§ **Task to carry out**:
Word for word, output the data, with none of its pictures.
········
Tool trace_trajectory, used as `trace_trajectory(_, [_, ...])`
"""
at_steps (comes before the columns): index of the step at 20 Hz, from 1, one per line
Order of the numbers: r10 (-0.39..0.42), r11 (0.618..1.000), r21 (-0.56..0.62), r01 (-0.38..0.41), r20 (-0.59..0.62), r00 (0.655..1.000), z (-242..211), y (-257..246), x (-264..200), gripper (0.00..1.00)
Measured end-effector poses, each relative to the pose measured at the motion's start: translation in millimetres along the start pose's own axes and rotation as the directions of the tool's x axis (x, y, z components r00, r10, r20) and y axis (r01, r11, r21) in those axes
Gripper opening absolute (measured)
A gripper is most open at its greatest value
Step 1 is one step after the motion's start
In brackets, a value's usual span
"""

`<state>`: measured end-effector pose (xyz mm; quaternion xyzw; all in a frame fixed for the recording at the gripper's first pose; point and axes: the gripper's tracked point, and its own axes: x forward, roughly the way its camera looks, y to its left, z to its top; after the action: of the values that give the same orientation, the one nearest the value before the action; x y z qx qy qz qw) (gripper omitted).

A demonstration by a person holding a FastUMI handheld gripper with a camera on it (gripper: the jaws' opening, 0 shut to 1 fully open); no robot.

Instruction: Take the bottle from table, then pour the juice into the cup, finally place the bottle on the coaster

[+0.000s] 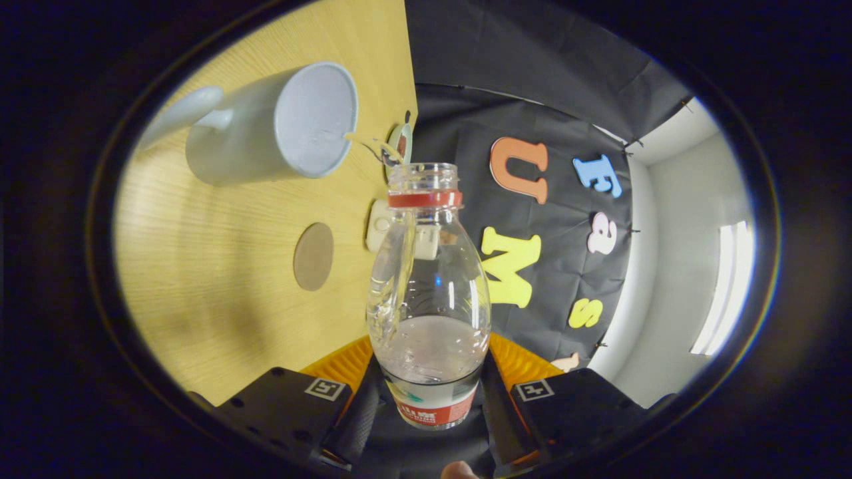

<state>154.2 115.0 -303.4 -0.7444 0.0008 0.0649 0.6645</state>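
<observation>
Item: clear plastic bottle [428, 293], uncapped, red neck ring. The tool [429, 399] is clenching its lower body, one finger pressing each side at the label band. The bottle is lying tipped over, neck pointing away at 12 o'clock from the fingers, remaining liquid pooling along its side.

Item: stream of clear liquid [369, 143], leaving the bottle mouth and arcing toward 11 o'clock into the cup.

Item: grey mug [279, 126], handle on its far side, standing on the worktop at 10 o'clock from the bottle mouth, rim just beside the neck, receiving the stream.

Item: round brown coaster [313, 256], lying on the worktop at 9 o'clock from the bottle body, well apart from the mug, unoccupied.

Step in hand: pouring, judged to be well along, as the bottle is looking mostly drained. Next move is likely calling for righting the bottle, then carrying it across to the coaster and setting it upright there.

Item: light wood-grain worktop [213, 279]. A small white object [381, 226] is sitting behind the bottle neck, too indistinct to name.

Room: black cloth booth wall [519, 73], white wall beyond.
</observation>
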Motion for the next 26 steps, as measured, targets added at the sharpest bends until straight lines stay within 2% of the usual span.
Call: trace_trajectory(26, [-0.033, 0.994, -0.104, 0.037, 0.038, 0.999, 7, -13, 1, 0.78])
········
§ **Your response**:
Tool trace_trajectory, used as `trace_trajectory(_, [_, ...])`
"""
at_steps (comes before the columns): index of the step at 20 Hz, from 1, one per line
Order of the numbers: r10 (-0.39..0.42), r11 (0.618..1.000), r21 (-0.56..0.62), r01 (-0.38..0.41), r20 (-0.59..0.62), r00 (0.655..1.000), z (-242..211), y (-257..246), x (-264..200), gripper (0.00..1.00)
Measured end-effector poses, each relative to the pose measured at the motion's start: translation in millimetres along the start pose's own axes and rotation as the directions of the tool's x axis (x, y, z components r00, r10, r20) and y axis (r01, r11, r21) in those axes
Gripper opening absolute (measured)
A gripper is most open at its greatest value
Step 1 is one step after the motion's start
In brackets, a value's usual span
"""

`<state>`: measured end-effector pose (xyz mm; quaternion xyzw; all in a frame fixed for the recording at the gripper's first pose; point and axes: the gripper's tracked point, and its own axes: x forward, roughly the way its camera looks, y to its left, z to its top; after the action: of the values that give the same orientation, the one nearest the value before the action; x y z qx qy qz qw) (gripper omitted).

A demonstration by a person holding a FastUMI handheld gripper with a camera on it (gripper: the jaws' opening, 0 shut to 1 fully open); no robot.

Instruction: Take the bottle from table, then pour the juice into the cup, finally place the bottle on the coaster

[+0.000s] 

<state>154.2 115.0 -303.4 -0.7444 0.0008 0.0649 0.6645</state>
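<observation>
Item: clear plastic bottle [428, 293], uncapped, red neck ring. The tool [429, 399] is clenching its lower body, one finger pressing each side at the label band. The bottle is lying tipped over, neck pointing away at 12 o'clock from the fingers, remaining liquid pooling along its side.

Item: stream of clear liquid [369, 143], leaving the bottle mouth and arcing toward 11 o'clock into the cup.

Item: grey mug [279, 126], handle on its far side, standing on the worktop at 10 o'clock from the bottle mouth, rim just beside the neck, receiving the stream.

Item: round brown coaster [313, 256], lying on the worktop at 9 o'clock from the bottle body, well apart from the mug, unoccupied.

Step in hand: pouring, judged to be well along, as the bottle is looking mostly drained. Next move is likely calling for righting the bottle, then carrying it across to the coaster and setting it upright there.

Item: light wood-grain worktop [213, 279]. A small white object [381, 226] is sitting behind the bottle neck, too indistinct to name.

Room: black cloth booth wall [519, 73], white wall beyond.
</observation>
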Motion for the next 26 steps, as measured, targets added at the sharpest bends until straight lines stay within 2% of the usual span.
Call: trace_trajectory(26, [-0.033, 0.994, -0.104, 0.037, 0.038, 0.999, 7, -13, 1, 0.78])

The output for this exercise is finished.